**What you will do:** Write out each line of the entries exactly, starting at the first and finishing with the line that contains "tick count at".

**Supplied information:**
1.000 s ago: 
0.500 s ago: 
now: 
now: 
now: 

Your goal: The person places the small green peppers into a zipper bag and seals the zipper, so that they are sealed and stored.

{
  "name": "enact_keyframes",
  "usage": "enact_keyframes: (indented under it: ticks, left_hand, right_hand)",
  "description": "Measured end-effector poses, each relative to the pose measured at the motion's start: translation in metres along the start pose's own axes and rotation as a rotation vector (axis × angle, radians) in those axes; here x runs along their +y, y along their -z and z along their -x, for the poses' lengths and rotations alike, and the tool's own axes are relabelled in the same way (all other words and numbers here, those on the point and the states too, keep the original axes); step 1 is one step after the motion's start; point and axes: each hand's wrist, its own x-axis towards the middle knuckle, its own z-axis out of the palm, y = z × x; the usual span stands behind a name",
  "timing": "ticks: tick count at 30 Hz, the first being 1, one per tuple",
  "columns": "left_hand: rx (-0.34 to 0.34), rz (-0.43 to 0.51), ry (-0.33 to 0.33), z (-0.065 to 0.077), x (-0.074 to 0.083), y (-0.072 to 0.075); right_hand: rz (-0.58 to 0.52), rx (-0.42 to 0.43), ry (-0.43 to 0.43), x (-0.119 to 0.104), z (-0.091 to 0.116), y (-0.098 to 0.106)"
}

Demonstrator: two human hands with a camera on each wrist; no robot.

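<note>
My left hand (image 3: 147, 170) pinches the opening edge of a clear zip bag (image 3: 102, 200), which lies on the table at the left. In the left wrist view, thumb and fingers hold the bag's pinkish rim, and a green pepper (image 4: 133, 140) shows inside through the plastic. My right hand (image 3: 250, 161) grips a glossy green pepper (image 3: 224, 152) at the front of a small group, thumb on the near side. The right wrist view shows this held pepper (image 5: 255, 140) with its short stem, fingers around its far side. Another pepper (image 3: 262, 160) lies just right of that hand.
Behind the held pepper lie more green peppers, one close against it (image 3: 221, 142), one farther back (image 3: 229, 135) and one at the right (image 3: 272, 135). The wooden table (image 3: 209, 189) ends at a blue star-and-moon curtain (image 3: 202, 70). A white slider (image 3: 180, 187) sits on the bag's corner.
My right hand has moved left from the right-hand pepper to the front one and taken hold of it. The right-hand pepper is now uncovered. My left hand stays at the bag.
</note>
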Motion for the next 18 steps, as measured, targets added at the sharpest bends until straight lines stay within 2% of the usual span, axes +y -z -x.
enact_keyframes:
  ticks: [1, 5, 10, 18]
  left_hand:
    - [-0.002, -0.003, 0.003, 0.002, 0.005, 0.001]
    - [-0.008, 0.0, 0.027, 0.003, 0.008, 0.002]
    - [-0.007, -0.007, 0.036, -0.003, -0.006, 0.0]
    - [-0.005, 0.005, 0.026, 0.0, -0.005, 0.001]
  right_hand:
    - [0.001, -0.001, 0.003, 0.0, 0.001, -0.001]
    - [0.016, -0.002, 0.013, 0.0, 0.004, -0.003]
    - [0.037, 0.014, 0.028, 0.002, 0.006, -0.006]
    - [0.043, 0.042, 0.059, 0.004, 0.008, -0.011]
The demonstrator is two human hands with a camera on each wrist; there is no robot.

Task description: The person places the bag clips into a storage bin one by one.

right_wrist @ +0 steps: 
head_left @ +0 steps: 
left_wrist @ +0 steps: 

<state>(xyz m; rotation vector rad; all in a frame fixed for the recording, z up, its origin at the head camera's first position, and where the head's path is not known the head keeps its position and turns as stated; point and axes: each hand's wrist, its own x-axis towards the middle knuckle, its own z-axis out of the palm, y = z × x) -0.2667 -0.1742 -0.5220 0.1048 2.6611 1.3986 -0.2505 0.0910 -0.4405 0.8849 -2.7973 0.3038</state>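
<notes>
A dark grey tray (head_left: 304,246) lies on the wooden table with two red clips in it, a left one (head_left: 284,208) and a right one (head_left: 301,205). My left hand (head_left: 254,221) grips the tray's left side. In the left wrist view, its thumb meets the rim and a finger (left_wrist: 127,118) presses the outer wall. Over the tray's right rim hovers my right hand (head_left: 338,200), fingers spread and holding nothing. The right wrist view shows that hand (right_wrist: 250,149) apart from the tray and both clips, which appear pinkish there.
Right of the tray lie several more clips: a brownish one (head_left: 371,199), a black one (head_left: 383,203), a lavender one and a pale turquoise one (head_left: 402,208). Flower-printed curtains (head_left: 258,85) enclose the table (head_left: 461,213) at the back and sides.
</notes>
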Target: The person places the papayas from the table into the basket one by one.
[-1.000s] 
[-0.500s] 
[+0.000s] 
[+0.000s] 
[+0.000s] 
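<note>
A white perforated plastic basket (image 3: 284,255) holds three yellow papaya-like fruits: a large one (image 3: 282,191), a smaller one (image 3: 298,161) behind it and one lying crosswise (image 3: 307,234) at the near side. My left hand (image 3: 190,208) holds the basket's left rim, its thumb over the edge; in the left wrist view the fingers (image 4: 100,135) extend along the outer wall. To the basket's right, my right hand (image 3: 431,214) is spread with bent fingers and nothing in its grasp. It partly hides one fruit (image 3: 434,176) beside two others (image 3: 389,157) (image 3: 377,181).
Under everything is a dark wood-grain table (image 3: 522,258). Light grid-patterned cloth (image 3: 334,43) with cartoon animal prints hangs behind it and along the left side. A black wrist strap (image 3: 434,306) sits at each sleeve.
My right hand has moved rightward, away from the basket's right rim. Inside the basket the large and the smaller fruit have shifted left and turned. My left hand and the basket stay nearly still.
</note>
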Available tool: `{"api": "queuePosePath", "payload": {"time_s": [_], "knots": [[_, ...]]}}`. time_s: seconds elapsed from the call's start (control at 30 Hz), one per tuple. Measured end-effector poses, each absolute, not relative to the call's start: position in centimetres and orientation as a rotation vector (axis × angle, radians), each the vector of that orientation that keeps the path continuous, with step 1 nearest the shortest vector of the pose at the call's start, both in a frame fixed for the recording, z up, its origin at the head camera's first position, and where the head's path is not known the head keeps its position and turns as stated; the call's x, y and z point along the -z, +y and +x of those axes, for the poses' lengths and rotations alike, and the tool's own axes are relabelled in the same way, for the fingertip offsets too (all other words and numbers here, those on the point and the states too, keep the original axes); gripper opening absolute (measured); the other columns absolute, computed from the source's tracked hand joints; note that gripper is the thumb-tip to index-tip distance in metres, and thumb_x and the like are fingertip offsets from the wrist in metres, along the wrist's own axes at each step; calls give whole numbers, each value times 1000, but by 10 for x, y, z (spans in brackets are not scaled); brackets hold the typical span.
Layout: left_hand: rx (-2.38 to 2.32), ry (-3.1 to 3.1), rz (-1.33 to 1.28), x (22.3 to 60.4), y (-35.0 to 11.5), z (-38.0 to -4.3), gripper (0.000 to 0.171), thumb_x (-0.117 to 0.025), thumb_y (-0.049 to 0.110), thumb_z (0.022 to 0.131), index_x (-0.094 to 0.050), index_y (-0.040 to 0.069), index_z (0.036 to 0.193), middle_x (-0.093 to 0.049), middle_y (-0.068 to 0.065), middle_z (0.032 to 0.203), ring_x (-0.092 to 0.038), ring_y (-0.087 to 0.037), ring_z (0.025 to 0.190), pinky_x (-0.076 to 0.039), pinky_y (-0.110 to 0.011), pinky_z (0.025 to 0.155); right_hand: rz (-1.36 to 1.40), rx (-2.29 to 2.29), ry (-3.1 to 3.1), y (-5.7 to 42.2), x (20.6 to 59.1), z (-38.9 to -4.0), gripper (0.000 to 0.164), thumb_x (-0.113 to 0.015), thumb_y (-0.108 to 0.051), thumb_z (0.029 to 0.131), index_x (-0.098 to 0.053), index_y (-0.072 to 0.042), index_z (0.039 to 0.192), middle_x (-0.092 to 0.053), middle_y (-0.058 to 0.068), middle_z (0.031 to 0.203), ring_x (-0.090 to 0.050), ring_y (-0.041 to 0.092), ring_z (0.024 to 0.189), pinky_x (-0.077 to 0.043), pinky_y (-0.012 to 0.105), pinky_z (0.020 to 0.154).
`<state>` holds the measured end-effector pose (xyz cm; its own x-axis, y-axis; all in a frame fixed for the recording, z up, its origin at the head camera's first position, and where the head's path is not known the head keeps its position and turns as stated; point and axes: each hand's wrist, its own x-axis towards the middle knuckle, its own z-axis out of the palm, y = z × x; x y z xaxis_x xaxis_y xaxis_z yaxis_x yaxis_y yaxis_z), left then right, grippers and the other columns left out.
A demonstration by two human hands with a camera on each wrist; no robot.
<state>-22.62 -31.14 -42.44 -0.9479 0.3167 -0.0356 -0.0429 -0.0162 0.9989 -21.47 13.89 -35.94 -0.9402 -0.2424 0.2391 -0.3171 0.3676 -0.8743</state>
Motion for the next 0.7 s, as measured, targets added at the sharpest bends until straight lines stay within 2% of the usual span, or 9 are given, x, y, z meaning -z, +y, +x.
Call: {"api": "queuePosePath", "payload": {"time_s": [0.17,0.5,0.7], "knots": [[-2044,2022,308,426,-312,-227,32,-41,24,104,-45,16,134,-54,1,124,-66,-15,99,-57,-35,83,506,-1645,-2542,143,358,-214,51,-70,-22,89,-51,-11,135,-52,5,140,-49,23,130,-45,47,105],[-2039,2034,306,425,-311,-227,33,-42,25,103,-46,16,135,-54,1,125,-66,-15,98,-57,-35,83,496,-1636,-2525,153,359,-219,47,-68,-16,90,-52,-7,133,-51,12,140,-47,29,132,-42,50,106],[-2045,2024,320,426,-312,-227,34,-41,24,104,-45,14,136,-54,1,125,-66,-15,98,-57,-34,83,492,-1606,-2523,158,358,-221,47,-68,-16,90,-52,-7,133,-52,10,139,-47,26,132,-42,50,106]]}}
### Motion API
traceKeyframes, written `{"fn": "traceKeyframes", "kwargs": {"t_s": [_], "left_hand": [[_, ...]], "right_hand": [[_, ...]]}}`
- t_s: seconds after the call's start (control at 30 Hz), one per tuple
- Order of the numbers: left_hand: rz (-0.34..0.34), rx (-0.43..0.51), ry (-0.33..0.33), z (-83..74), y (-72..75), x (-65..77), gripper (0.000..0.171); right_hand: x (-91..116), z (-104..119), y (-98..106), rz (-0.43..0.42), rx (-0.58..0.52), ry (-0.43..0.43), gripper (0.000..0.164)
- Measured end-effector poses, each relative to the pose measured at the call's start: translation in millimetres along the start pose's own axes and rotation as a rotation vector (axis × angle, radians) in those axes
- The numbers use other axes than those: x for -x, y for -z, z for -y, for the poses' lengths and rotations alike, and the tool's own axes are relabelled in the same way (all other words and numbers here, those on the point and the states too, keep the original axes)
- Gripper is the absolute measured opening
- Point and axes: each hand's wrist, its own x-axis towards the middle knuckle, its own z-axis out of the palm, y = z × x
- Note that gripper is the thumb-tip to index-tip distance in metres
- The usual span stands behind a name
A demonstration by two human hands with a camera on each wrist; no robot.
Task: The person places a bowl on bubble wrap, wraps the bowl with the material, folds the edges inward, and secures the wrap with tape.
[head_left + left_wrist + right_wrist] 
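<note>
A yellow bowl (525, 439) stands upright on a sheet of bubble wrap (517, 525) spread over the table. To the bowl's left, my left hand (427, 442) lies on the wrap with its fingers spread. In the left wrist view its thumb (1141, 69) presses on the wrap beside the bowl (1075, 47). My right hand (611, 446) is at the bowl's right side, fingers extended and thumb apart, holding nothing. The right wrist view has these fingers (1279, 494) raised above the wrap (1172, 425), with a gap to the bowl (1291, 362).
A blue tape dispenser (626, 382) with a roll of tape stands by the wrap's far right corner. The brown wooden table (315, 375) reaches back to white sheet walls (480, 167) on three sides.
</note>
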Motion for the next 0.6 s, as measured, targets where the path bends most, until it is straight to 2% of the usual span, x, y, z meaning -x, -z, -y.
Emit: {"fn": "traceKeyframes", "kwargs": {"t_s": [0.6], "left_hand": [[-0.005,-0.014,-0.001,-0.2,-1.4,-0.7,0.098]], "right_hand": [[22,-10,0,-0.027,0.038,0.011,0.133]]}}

**Answer to this exercise:**
1.000 s ago: 
0.500 s ago: 
now: 
now: 
now: 

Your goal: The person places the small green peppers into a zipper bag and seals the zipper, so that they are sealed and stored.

{
  "name": "enact_keyframes",
  "usage": "enact_keyframes: (indented under it: ticks, left_hand, right_hand)",
  "description": "Measured end-effector poses, each relative to the pose measured at the motion's start: translation in metres along the start pose's own axes and rotation as a rotation vector (axis × angle, radians) in those axes; here x runs along their +y, y along their -z and z along their -x, for the poses' lengths and rotations alike, and the tool's own axes are relabelled in the same way (all other words and numbers here, those on the point and the states too, keep the original axes); step 1 is one step after the motion's start; point and axes: each hand's wrist, its own x-axis towards the middle knuckle, its own z-axis out of the palm, y = z × x; the usual span stands behind a name",
  "timing": "ticks: tick count at 30 Hz, the first being 1, one per tuple",

This answer is complete.